Midway through the race, motoring up one of the massive tabletops, Ari’s front wheel caught a particularly devious rut and sent him off course. He adjusted his body position and cursed, as is the standard technique, but it was no use. For the second time in two races he bailed out, watching his glowing orange Vespa sail off the track, this time tumbling end over end down the side of a jump and splashing into a muddy pond.
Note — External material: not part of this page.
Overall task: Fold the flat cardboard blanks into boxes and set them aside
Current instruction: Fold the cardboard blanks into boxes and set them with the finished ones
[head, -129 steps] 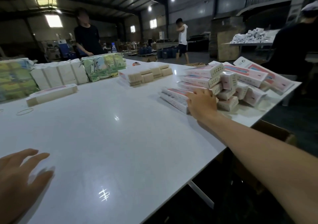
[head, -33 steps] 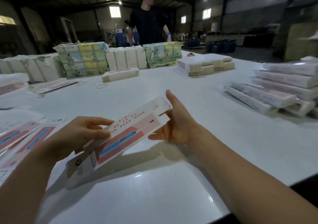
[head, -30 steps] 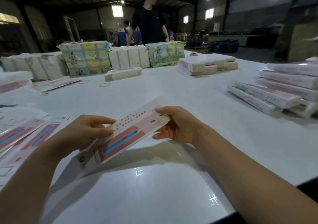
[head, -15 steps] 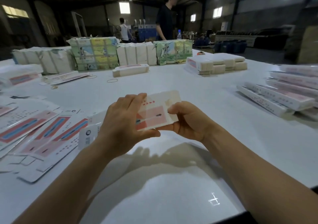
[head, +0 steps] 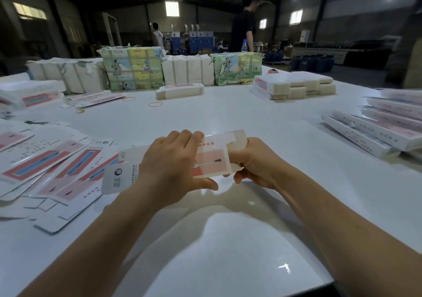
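I hold one white and pink cardboard blank (head: 211, 162) above the white table (head: 228, 118), partly opened into a box shape. My left hand (head: 173, 162) grips its middle, fingers over the top and thumb underneath. My right hand (head: 255, 159) grips its right end, fingers curled around the end flap. The blank's left end flaps (head: 118, 175) stick out past my left wrist. More flat blanks (head: 50, 166) lie fanned out on the table to my left. Folded boxes (head: 379, 127) are stacked at the right.
Wrapped bundles (head: 134, 68) and banded white stacks (head: 294, 86) line the far side of the table, with rubber bands (head: 155, 104) and a small banded pack (head: 180, 91) in front. A person in black (head: 244, 29) stands behind the table.
My hands have brought the blank closer together and turned it more level; my right hand has curled further around its right end. The view has shifted slightly right.
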`<state>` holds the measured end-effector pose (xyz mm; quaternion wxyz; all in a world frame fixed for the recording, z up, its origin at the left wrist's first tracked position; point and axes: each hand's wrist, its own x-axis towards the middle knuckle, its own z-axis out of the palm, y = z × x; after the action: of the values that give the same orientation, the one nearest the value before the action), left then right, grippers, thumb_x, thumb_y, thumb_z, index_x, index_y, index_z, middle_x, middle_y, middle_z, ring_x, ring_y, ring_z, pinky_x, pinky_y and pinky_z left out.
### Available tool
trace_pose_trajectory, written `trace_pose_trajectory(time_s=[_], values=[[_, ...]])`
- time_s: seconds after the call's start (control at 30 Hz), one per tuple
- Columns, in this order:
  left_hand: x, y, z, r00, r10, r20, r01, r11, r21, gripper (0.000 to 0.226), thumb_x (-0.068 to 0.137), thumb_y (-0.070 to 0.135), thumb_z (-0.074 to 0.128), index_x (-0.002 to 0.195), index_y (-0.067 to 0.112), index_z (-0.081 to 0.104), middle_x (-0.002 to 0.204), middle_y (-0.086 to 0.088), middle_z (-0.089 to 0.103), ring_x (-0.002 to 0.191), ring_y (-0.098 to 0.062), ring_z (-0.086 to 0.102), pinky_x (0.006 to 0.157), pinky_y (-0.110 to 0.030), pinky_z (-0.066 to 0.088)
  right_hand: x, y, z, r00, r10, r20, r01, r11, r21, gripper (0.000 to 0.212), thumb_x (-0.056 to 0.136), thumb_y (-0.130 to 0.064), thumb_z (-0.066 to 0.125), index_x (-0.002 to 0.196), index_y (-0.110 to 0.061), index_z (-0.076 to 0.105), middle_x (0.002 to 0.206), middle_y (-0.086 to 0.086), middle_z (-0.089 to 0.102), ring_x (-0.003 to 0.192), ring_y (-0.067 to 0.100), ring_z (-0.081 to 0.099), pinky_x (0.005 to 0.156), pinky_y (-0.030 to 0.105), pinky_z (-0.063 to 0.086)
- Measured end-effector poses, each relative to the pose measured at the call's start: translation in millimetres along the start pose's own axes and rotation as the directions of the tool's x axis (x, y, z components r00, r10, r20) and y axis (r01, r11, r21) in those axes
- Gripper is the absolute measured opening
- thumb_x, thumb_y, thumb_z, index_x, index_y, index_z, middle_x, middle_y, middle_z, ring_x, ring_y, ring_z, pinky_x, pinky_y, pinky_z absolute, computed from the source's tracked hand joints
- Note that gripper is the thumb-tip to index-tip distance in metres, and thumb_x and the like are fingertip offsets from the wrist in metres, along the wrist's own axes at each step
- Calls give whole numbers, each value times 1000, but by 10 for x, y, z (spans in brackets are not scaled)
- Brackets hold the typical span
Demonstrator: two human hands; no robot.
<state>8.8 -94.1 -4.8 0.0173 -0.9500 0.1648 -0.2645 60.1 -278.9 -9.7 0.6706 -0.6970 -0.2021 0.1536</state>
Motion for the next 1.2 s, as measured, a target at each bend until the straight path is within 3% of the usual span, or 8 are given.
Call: trace_pose_trajectory(time_s=[0.3, 0.5, 0.63, 0.8, 0.9, 0.97, 1.1, 1.2], values=[[-5, 29, -72, 995, -24, -101, 20, 999, -34, 68, 51, 56, 83, 91, 5, 62, 72, -11, 65, 53, -23, 51, 41, -28, 39, 3, 39, 19, 998, 64, -10, -64, 996, -57, 24, 83, -4, 52, 86, -12, 74, 67, 10, 68, 52, 16, 60, 40, 21, 42], [43, 28, 19, 969, -245, 7, 245, 968, -62, 86, 54, 83, 31, 110, 20, 49, 99, -1, 61, 77, -20, 55, 70, -35, 52, 47, 21, -17, 994, 86, -68, -82, 995, 60, 22, 82, 1, 52, 83, -8, 72, 62, 10, 66, 46, 14, 55, 39, 20, 40], [18, -44, 76, 966, -216, 145, 247, 937, -248, 91, 57, 81, 34, 130, 27, 43, 119, 4, 54, 94, -13, 50, 94, -42, 46, 37, 8, -27, 988, 110, -104, -95, 985, 142, 23, 83, 1, 50, 88, -5, 71, 58, 9, 62, 43, 13, 50, 39, 20, 38], [-6, -103, 9, 964, -265, -7, 247, 905, -346, 76, 58, 81, 38, 108, 25, 51, 96, 10, 52, 65, -8, 52, 55, -24, 50, 30, -57, 24, 960, 50, -274, 40, 950, 311, 26, 97, -20, 45, 99, -1, 62, 57, 8, 63, 43, 16, 54, 39, 22, 42], [-15, -147, -17, 927, -373, -45, 340, 884, -321, 73, 55, 83, 32, 99, 26, 45, 93, 10, 48, 65, -12, 53, 55, -28, 48, -3, -14, 40, 742, -297, -601, 368, 930, -6, 15, 95, -12, 48, 104, -14, 60, 80, 7, 68, 63, 16, 63, 50, 30, 53], [-19, -153, -10, 909, -415, -46, 378, 865, -330, 71, 56, 82, 33, 98, 26, 45, 93, 9, 48, 68, -15, 54, 57, -29, 48, -34, 41, 112, 607, -551, -573, 404, 834, -375, 21, 90, -6, 53, 102, -20, 64, 104, -1, 63, 89, 8, 62, 71, 29, 56], [-6, -109, 33, 901, -435, -13, 403, 845, -352, 69, 62, 77, 39, 106, 25, 47, 97, 10, 47, 73, -15, 57, 55, -24, 46, -9, 136, 255, 711, -575, -406, 292, 765, -574, 32, 94, -9, 54, 121, -23, 64, 128, -19, 41, 123, 3, 39, 103, 15, 34], [-14, -57, 63, 918, -394, -34, 357, 863, -358, 65, 61, 78, 39, 103, 28, 43, 99, 9, 51, 74, -15, 58, 59, -27, 51, -36, 115, 271, 769, -481, -422, 266, 840, -473, 25, 96, -17, 53, 112, -32, 66, 132, -26, 37, 125, -7, 28, 92, -6, 20]])
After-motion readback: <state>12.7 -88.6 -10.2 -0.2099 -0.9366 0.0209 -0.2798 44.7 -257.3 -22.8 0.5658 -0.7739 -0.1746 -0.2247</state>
It was a messy end to an already dirty day. My luck turned, maybe in part to people’s weary bones sending them off the track or backwards, and I ended the final race in fourth place overall. Pendez battled for the overall victory all day, but was bested in the final race. Still, he and his posse were happy, and didn’t seem bothered that Ari had drowned his Vespa in brown water. In fact, we didn’t see anything but smiles in the paddock, even after a disgusting and demanding day on the track. Sem and Pendez brought us bowls of pasta and steaming stew, clapped us on the back, and invited us to drink beer with the rest of their crew.
Somehow, racing hopped-up, vintage, two-stroke Vespas around a muddy motocross track with a flock of crazy Italians ended up being even more insane than it sounds. In the best possible way. The competition was fierce and the weather was terrible, but we dare you to find a group of people having more fun on two wheels, anywhere in the world.
Hopefully, next time you see a college student zipping around campus or Audrey Hepburn charming the pants off Gregory Peck, you’ll think about the muddy madness of VespaCross, and the potential little beast that lives inside every old Vespa. We sure will.